#### Your task
Please reproduce all of the data below exactly, leaving each picture out.

#### Supplied information

::::::::

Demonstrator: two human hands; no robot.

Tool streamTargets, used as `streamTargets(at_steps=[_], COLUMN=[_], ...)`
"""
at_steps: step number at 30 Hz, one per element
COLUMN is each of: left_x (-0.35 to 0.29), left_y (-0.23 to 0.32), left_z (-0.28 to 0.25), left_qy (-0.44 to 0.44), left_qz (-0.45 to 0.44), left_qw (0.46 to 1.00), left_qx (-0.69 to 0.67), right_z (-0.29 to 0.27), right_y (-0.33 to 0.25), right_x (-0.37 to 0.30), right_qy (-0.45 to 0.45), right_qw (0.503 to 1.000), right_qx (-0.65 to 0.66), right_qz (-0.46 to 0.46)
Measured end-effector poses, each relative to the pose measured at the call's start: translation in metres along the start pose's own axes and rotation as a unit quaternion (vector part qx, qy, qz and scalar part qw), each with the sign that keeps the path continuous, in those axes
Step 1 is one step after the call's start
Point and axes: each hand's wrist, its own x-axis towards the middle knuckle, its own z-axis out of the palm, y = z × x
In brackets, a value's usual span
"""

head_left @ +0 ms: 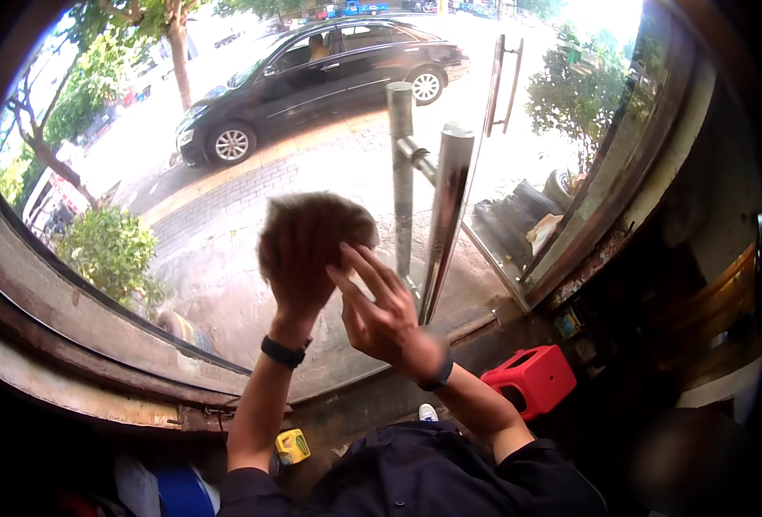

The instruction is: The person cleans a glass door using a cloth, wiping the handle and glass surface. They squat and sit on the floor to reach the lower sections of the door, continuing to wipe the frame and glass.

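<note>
A greyish-brown cloth [325,203] is bunched in my left hand [301,274], raised in front of me against the view through the glass. My fingers lie dark over the cloth; whether it touches the pane, I cannot tell. Close by on the right is my right hand [382,317], its fingers stretched and apart, fingertips by the cloth's lower right edge. It grips nothing that I can see. Just beyond it rises a metal door handle [451,202] with upright round bars.
A red plastic stool [543,376] is on the floor to the right, and a yellow container [293,446] sits low on the left. A door frame [622,185] borders the glass. Outside are a black car [329,77], a bush [109,254] and tyres [560,185].
</note>
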Motion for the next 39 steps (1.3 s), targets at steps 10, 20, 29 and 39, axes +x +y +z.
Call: streamTargets(at_steps=[10,20,29,39], left_x=[0.375,0.36,0.295,0.266], left_y=[-0.054,-0.072,-0.051,0.039], left_z=[-0.391,-0.347,-0.313,-0.201], left_qy=[0.513,0.418,0.034,0.147], left_qz=[0.334,0.559,0.399,0.335], left_qw=[0.765,0.711,0.851,0.929], left_qx=[0.2,0.084,-0.34,-0.054], right_z=[-0.002,0.048,-0.024,-0.097], right_y=[-0.021,-0.06,-0.08,0.079], right_x=[0.047,-0.001,0.006,-0.115], right_qy=[0.275,0.211,0.177,0.149], right_qw=[0.951,0.947,0.943,0.952], right_qx=[0.09,0.155,0.152,0.104], right_qz=[0.105,0.188,0.238,0.245])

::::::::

#### Finished task
Demonstrator: two human hands; no robot.

Tool streamTargets, used as `streamTargets(at_steps=[_], COLUMN=[_], ...)`
"""
at_steps: step number at 30 Hz, one per element
COLUMN is each of: left_x (-0.35 to 0.29), left_y (-0.23 to 0.32), left_z (-0.28 to 0.25), left_qy (-0.44 to 0.44), left_qz (-0.45 to 0.44), left_qw (0.46 to 1.00), left_qx (-0.69 to 0.67), right_z (-0.29 to 0.27), right_y (-0.33 to 0.25), right_x (-0.37 to 0.30), right_qy (-0.45 to 0.45), right_qw (0.503 to 1.000), right_qx (-0.65 to 0.66), right_qz (-0.46 to 0.46)
Measured end-effector poses, each relative to the pose measured at the call's start: translation in metres along the start pose's own axes and rotation as a unit quaternion (vector part qx, qy, qz and scalar part qw), each with the sign that keeps the path continuous, in those axes
Step 1 is one step after the call's start
Point and axes: each hand's wrist, its own x-axis towards the middle knuckle, its own z-axis out of the palm, y = z × x
In brackets, a value's usual span
"""

head_left @ +0 ms: 

The instruction is: The person cleans a glass door using a cloth, wiping the handle and glass surface. They squat and sit on the floor to reach the lower sections of the door, continuing to wipe the frame and glass.

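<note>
A greyish-brown cloth [325,203] is bunched in my left hand [301,274], raised in front of me against the view through the glass. My fingers lie dark over the cloth; whether it touches the pane, I cannot tell. Close by on the right is my right hand [382,317], its fingers stretched and apart, fingertips by the cloth's lower right edge. It grips nothing that I can see. Just beyond it rises a metal door handle [451,202] with upright round bars.
A red plastic stool [543,376] is on the floor to the right, and a yellow container [293,446] sits low on the left. A door frame [622,185] borders the glass. Outside are a black car [329,77], a bush [109,254] and tyres [560,185].
</note>
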Motion for the next 39 steps (1.3 s), targets at steps 10, 20, 29 and 39, axes +x +y +z.
Call: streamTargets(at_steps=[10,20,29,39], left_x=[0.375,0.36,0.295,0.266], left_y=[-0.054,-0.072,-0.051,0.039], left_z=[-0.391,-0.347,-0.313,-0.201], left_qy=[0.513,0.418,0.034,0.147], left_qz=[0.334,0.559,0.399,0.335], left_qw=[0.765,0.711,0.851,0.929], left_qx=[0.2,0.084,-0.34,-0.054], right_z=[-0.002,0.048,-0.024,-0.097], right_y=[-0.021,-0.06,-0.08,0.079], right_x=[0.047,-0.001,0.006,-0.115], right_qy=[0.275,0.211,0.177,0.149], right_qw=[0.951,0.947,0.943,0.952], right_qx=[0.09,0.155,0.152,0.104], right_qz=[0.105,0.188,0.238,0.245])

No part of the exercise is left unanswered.